Travailleurs migrants

Le moratoire prononcé par le gouvernement en 2011 sur la migration provisoire de Cambodgiens vers la Malaisie pour y travailler en tant qu’employés domestiques, annoncé après qu’il avait été révélé que de graves abus étaient commis lors du processus de recrutement au Cambodge et sur le lieu de travail en Malaisie, reste en vigueur. Des fonctionnaires ont émis des déclarations sur la levée de l’interdiction, malgré des perspectives incertaines quant à la signature d’un accord entre le Cambodge et la Malaisie visant à conférer des garanties minimales à ces migrants, et en dépit de la parution de nouveaux articles soulignant les mauvais traitements dont les employés domestiques cambodgiens font l’objet en Malaisie. D’après les statistiques disponibles, le trafic international de travailleurs cambodgiens semble être en hausse, nombre d’entre eux travaillant dans des conditions constituant un travail forcé.

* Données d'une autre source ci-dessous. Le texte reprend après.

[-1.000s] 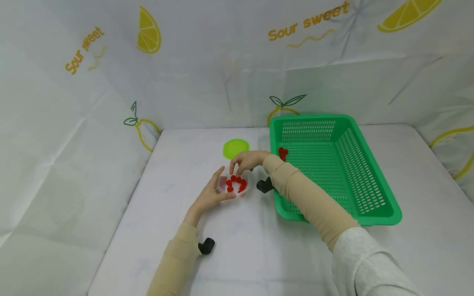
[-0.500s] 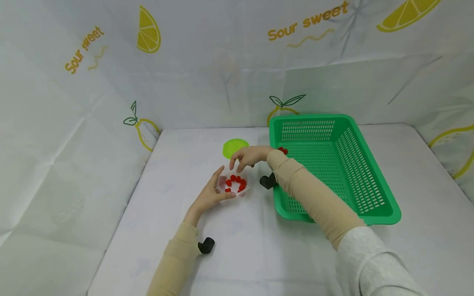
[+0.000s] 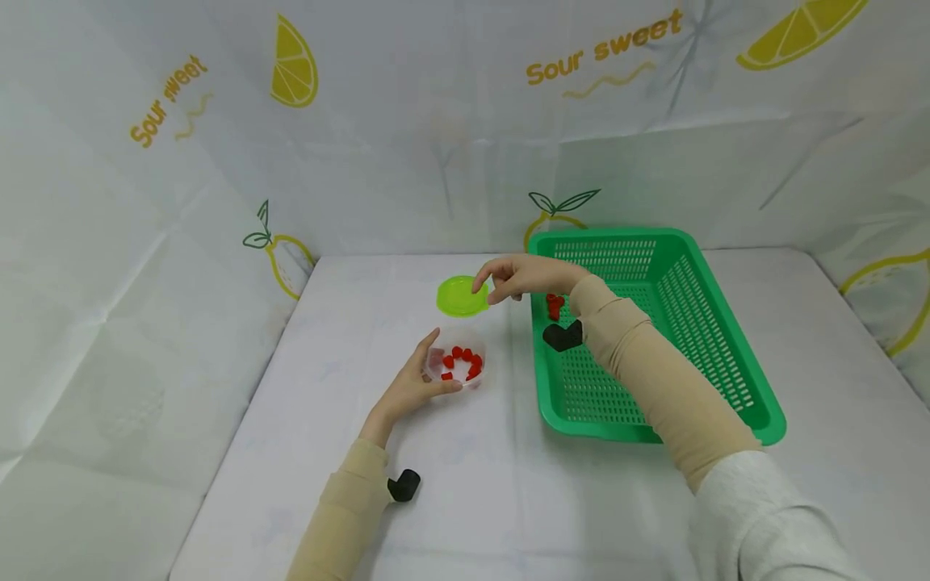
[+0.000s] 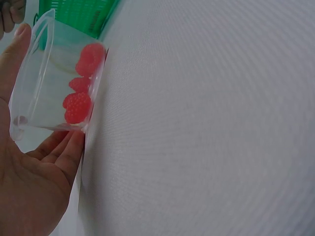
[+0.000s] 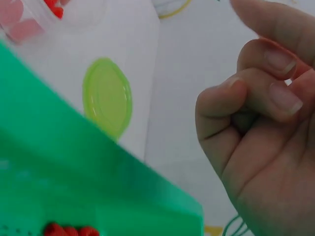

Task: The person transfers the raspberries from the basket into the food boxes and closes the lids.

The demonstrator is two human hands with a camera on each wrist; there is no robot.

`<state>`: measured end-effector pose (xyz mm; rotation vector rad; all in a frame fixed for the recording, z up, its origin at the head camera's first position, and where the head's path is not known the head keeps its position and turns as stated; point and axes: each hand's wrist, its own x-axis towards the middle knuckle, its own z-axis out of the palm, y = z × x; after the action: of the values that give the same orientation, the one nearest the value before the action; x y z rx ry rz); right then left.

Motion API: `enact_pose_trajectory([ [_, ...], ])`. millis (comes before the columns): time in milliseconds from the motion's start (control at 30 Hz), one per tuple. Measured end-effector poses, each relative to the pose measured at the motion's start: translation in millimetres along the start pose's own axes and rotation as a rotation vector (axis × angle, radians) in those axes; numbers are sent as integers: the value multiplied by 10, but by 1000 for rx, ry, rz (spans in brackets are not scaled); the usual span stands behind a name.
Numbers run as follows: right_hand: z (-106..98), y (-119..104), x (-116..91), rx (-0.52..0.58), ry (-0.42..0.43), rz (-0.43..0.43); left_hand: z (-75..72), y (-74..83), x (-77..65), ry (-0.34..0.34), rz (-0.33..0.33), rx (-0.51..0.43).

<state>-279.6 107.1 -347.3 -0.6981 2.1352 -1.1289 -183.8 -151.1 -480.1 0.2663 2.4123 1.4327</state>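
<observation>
My left hand holds a clear plastic container, thumb on one side and fingers on the other. Several red raspberries lie on its bottom, in a rough ring in the head view. My right hand hovers between the light green lid and the green basket. Nothing shows in its grasp; the right wrist view has the index finger stretched out and the other fingers loosely bent. More raspberries sit inside the basket, by its left wall.
Behind the container, the lid lies flat on the white-covered table. The basket's raised, slotted walls stand on the right, partly under the right forearm. A white lemon-print sheet hangs along the back.
The right hand has moved back and to the right, from above the container to beside the basket's left rim. One raspberry at the container's front left has shifted. My left hand stays put.
</observation>
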Motion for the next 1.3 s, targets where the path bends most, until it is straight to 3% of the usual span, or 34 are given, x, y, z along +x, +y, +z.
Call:
enact_pose_trajectory([
  [167,-157,126,-200,70,80,-14,8,-1,-18,3,7,2],
  [400,-314,465,-396,139,168,-19,7,1,-18,-3,4,-4],
  [767,-329,1015,-562,232,280,23,19,-4,-16,2,-5,-10],
  [900,-282,1156,-560,193,332,91,22,-9,-12,2,-1,-10],
  [1133,-201,1281,-494,-31,351,193,22,-11,-13,8,12,-8],
  [1300,-159,1339,-452,-127,339,221,18,-19,-14,8,10,-4],
])
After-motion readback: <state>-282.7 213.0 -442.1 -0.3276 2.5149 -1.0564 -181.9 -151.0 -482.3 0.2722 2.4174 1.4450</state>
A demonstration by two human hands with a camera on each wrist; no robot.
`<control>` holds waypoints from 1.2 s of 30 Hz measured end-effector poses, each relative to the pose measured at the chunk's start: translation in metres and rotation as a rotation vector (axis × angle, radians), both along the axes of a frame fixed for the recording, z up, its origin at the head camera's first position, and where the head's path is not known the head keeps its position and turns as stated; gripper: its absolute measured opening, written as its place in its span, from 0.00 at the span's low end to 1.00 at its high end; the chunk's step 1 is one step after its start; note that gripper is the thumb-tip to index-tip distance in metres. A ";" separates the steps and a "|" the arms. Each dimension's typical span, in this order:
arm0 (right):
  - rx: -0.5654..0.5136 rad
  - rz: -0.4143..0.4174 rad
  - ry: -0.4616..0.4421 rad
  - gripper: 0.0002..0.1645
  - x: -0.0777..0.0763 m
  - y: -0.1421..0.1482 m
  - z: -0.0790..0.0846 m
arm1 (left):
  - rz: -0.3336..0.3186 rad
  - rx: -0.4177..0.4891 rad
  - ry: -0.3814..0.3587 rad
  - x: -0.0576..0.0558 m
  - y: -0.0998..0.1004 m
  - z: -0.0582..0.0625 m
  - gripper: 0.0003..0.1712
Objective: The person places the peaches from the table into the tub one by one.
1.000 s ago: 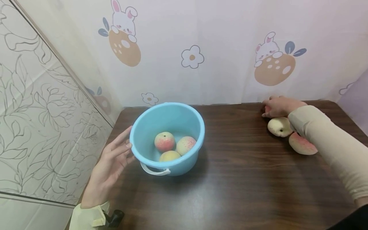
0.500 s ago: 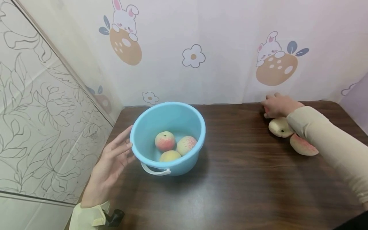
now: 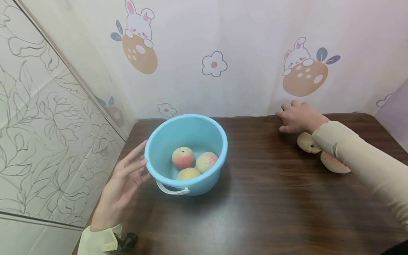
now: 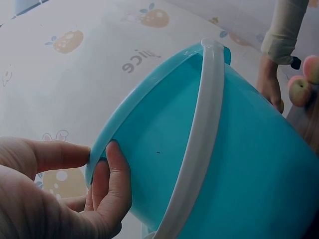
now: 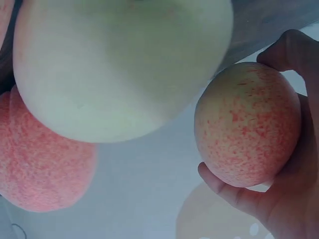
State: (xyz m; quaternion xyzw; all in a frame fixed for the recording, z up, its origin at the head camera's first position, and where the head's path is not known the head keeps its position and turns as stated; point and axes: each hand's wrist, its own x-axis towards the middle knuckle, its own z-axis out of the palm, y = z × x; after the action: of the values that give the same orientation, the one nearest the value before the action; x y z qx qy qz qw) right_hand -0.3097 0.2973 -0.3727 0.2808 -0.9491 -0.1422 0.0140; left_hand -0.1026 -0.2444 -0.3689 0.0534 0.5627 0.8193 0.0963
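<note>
My left hand [image 3: 122, 177] pinches the left rim of a light blue bucket [image 3: 205, 185], with fingers on both sides of the rim in the left wrist view. Inside the bucket lie a red-blushed peach [image 3: 182, 158], a speckled peach [image 3: 207, 161] and a yellowish peach [image 3: 188, 173]. At the table's back right, my right hand [image 3: 298, 118] grips a red-speckled peach [image 5: 249, 124], its fingers and thumb around it in the right wrist view. The hand hides that peach in the head view. Below the right wrist are a pale peach [image 3: 306, 143] and a pink peach [image 3: 333, 164], partly covered by the sleeve.
The bucket's white handle [image 4: 197, 144] hangs down over its outer front side. A dark brown wooden table [image 3: 261, 198] carries everything and meets a wall [image 3: 248, 71] with rabbit prints at the back. A tiled wall [image 3: 47, 124] closes the left side.
My right hand has shifted a little to the left along the back of the table with the peach in its grip. The left hand and the bucket have stayed in place.
</note>
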 end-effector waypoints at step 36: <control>-0.163 0.143 0.237 0.11 0.023 -0.040 0.018 | 0.004 0.014 0.007 0.001 0.001 -0.001 0.36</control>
State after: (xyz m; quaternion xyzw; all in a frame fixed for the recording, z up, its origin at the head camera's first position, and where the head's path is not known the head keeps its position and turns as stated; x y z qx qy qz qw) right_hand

Principaux acteurs internationaux

Les États-Unis, la Chine et le Vietnam ont apporté une aide sécuritaire au Cambodge dans les domaines de la formation et/ou de la fourniture d’équipements. Bien que la législation américaine exige des bénéficiaires de cette formation qu’ils aient été approuvés afin de garantir qu’ils n’ont pas commis d’atteintes aux droits humains, le processus d’évaluation est resté extrêmement défectueux. L’aide sécuritaire de la Chine et du Vietnam n’était assortie d’aucune garantie relative aux droits humains.

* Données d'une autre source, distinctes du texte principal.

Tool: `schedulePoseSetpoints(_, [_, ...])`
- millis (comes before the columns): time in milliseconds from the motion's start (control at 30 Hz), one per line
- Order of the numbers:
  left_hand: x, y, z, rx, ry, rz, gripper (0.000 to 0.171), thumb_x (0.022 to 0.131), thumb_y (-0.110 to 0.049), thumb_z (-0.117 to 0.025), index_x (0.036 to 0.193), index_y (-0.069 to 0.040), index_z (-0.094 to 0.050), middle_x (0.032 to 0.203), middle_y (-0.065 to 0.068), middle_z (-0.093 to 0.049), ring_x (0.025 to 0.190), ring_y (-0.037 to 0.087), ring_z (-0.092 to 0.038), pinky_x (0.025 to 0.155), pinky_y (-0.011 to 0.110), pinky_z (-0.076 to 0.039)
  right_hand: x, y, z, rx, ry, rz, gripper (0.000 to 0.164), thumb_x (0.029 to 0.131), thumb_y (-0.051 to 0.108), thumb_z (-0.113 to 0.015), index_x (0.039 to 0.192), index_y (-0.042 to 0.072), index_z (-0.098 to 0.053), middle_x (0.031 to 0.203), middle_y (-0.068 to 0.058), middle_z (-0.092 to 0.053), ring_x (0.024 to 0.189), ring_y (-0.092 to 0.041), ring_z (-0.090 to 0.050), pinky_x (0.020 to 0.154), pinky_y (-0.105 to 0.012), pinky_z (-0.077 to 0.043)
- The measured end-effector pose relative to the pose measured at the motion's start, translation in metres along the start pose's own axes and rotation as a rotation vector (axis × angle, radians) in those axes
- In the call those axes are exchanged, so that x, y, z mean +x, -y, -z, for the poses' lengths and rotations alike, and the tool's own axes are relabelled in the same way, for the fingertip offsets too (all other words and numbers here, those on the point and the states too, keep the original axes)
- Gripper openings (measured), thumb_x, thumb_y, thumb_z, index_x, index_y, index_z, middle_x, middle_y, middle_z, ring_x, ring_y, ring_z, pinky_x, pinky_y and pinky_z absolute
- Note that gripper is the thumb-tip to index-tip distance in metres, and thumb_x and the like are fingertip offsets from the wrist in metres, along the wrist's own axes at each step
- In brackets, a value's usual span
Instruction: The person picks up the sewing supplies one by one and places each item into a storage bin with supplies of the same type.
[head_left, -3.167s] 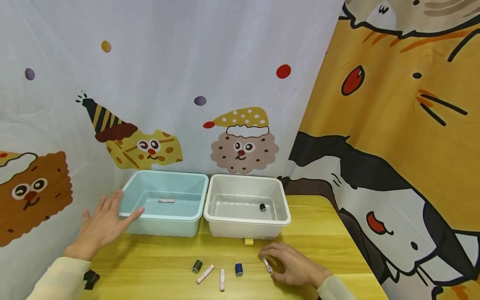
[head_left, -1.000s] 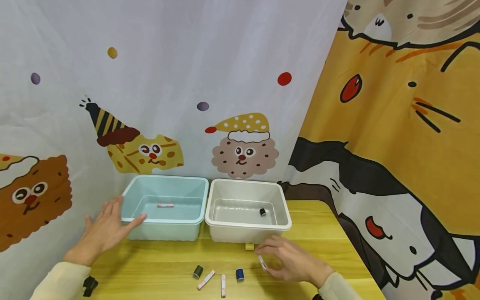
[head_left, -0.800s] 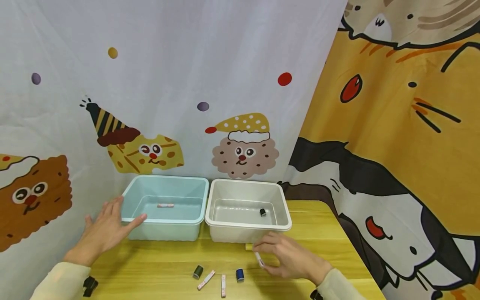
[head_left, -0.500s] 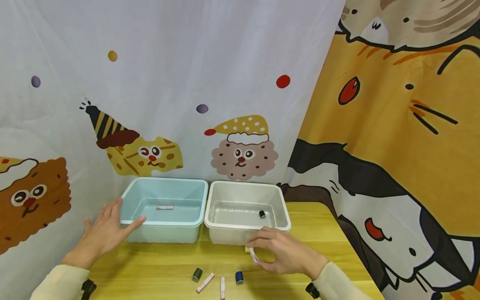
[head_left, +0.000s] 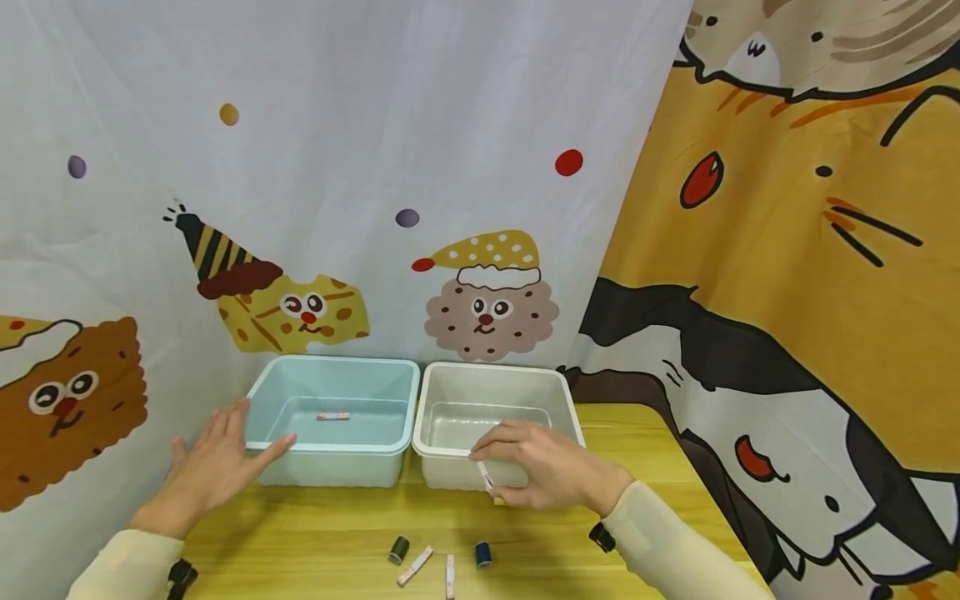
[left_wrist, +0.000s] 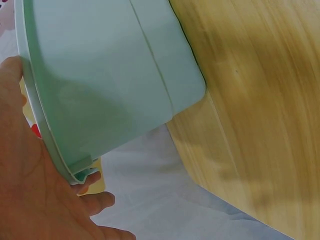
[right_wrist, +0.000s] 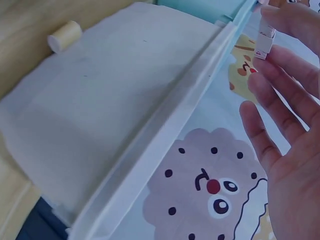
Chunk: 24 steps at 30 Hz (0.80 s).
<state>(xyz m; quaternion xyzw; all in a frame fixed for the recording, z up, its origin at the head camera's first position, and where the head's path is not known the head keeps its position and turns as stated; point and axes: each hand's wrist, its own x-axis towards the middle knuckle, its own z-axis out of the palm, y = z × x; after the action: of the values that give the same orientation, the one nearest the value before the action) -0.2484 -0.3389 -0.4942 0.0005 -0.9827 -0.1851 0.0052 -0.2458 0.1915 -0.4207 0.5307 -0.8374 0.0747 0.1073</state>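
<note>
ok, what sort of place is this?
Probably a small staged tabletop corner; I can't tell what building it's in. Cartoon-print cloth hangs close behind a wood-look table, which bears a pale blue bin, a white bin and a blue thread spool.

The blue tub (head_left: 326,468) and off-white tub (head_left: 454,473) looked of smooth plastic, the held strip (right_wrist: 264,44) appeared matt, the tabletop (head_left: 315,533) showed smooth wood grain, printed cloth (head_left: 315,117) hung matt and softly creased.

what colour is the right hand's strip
The strip is white with reddish marks; right wrist view shows best.
</note>
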Motion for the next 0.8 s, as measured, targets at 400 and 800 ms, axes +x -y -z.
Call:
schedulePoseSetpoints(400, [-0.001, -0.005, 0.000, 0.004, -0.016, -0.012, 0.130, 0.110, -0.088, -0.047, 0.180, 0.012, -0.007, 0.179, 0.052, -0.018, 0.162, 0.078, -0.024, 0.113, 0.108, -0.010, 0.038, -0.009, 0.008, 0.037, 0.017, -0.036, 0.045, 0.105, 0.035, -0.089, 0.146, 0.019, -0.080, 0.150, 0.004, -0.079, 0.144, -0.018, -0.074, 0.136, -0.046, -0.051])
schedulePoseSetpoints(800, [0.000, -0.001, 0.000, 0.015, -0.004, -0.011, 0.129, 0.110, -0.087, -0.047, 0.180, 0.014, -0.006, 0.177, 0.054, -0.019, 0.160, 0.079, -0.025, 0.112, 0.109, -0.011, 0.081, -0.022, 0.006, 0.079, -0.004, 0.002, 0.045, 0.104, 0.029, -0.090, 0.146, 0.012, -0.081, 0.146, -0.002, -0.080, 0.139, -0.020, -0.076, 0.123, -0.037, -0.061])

Le Japon reste un prestataire majeur d’assistance économique sans conditions effectives. Les vastes programmes d’aide et d’investissements publics et privés chinois, vietnamiens et sud-coréens ont été dénués de tout mécanisme visant à faire participer les communautés aux décisions relatives au foncier ou à l’environnement local. Inversement, la Banque mondiale a continué de retenir des fonds destinés à de nouveaux projets en attendant que le gouvernement trouve une solution satisfaisante pour réinstaller les personnes expulsées par le projet de développement de Boeung Kak, à Phnom Penh. Quant à la Banque asiatique de développement, elle a convenu de passer en revue sa performance en se penchant sur la détérioration des conditions de vie des personnes affectées par un projet ferroviaire qu’elle finance.

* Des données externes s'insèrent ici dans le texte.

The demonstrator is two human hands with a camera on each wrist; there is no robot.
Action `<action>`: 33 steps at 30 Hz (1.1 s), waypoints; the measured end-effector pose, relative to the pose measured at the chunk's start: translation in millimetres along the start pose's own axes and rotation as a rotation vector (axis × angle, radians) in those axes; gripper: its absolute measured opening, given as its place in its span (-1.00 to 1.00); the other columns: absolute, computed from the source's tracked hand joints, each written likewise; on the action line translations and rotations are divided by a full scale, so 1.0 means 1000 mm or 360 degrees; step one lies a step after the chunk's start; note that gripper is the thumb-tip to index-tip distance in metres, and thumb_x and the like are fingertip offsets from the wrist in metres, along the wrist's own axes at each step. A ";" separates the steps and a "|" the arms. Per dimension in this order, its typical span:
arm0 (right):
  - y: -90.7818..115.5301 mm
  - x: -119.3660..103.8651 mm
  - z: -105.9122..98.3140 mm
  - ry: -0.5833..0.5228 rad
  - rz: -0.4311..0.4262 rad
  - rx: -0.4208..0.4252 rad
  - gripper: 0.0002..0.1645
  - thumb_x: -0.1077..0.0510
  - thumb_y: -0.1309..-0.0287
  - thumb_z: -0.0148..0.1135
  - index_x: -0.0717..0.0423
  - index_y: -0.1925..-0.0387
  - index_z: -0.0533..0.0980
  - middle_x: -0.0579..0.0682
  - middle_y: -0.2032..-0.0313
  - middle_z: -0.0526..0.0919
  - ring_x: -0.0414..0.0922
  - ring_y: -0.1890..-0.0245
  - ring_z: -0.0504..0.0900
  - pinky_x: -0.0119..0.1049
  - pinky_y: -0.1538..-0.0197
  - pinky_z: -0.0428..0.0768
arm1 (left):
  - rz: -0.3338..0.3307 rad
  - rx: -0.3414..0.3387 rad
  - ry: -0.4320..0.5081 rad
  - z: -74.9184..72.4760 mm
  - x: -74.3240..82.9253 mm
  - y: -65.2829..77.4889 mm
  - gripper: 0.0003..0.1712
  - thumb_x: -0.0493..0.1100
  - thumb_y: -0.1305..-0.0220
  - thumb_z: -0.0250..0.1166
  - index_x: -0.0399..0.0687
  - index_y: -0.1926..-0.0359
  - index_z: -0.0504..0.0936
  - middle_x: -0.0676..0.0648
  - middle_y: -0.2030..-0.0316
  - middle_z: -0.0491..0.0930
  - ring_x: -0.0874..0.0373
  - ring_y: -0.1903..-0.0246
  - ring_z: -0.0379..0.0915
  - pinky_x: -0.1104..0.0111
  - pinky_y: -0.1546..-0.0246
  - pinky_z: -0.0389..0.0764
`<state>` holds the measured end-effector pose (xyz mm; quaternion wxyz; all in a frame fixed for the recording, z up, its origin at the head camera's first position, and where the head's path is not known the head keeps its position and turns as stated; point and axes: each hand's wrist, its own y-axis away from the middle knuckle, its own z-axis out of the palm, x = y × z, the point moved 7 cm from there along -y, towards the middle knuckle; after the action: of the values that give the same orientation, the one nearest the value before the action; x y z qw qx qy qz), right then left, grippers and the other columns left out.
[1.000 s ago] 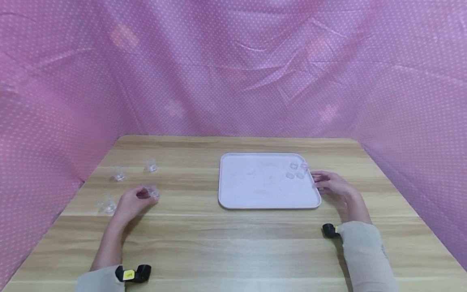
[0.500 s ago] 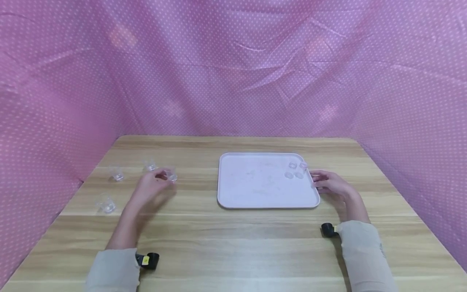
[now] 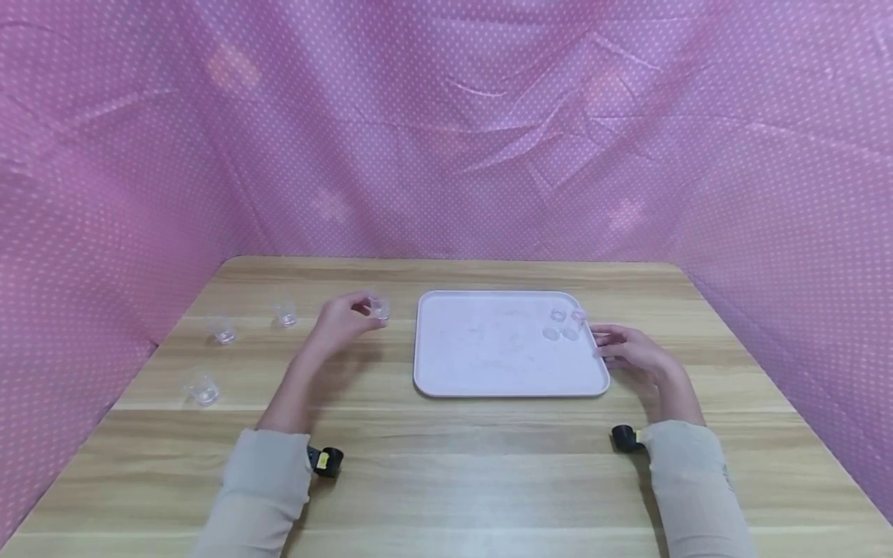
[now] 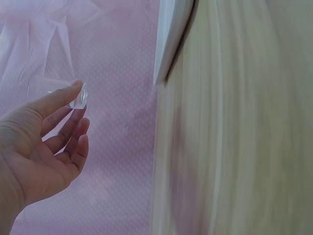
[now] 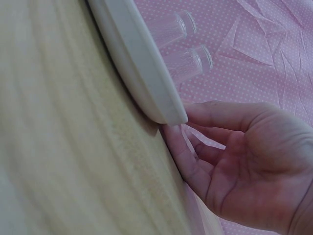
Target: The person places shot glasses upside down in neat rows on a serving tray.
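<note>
Between thumb and fingers my left hand (image 3: 338, 322) pinches a small clear glass (image 3: 379, 308), held above the table left of the white tray (image 3: 488, 387). The left wrist view shows that glass (image 4: 78, 98) at the fingertips, its thick end toward the tray. At the tray's right edge, my right hand (image 3: 631, 347) holds the rim. In the right wrist view the right hand (image 5: 244, 161) has its thumb on the tray's upper side and fingers under the edge (image 5: 168, 110). Several clear glasses (image 3: 570, 333) stand grouped on the tray's right side.
Three more clear glasses stand at the table's left: a back one (image 3: 285, 316), a middle one (image 3: 224, 334) and a front one (image 3: 204, 392). Pink dotted cloth (image 3: 446, 155) hangs around the wooden table (image 3: 460, 480).
My left hand has carried the glass rightward and away from me, toward the tray. The right hand stays at the tray's edge, nearly unmoved.
</note>
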<state>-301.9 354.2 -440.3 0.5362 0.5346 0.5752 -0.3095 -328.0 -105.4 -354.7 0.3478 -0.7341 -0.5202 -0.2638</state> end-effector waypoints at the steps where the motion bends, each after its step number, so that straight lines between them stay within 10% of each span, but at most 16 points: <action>1: 0.000 0.000 0.000 0.0005 -0.0001 0.0003 -0.29 0.43 -0.15 0.05 0.44 -0.30 0.02 0.30 0.02 0.35 -0.21 0.21 0.51 -0.23 0.07 0.53 | 0.0004 -0.0007 0.0002 0.004 0.002 -0.003 -0.59 -0.26 0.04 0.42 -0.29 0.12 0.57 -0.22 0.24 0.57 -0.06 0.19 0.47 0.23 0.23 0.52; 33: -0.001 0.002 0.000 0.0006 -0.0010 0.0010 -0.29 0.41 -0.15 0.07 0.43 -0.29 0.04 0.30 0.02 0.35 -0.22 0.20 0.50 -0.25 0.07 0.53 | 0.0087 -0.0325 0.0062 0.113 0.073 -0.054 -0.63 -0.27 0.00 0.40 -0.26 0.11 0.60 -0.14 0.21 0.61 0.02 0.17 0.48 0.36 0.16 0.49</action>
<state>-302.8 354.9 -442.0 0.5325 0.5349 0.5771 -0.3119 -353.2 37.0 -357.4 0.2882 -0.7744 -0.4636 -0.3200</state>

Les États-Unis ont entrepris un certain nombre de démarches publiques et privées auprès du gouvernement sur des questions touchant spécifiquement aux droits humains, y compris sur le procès des 13 femmes de Boeung Kak. Cependant, une conférence des donateurs qui s’est tenue en septembre à Phnom Penh a pratiquement passé sous silence la détérioration de la situation des droits humains.

Le gouvernement a réagi avec colère aux conclusions du rapporteur spécial de l’ONU sur la situation des droits humains au Cambodge qui recommandaient que soient réformés les systèmes régissant les procédures électorales et l’octroi de concessions foncières.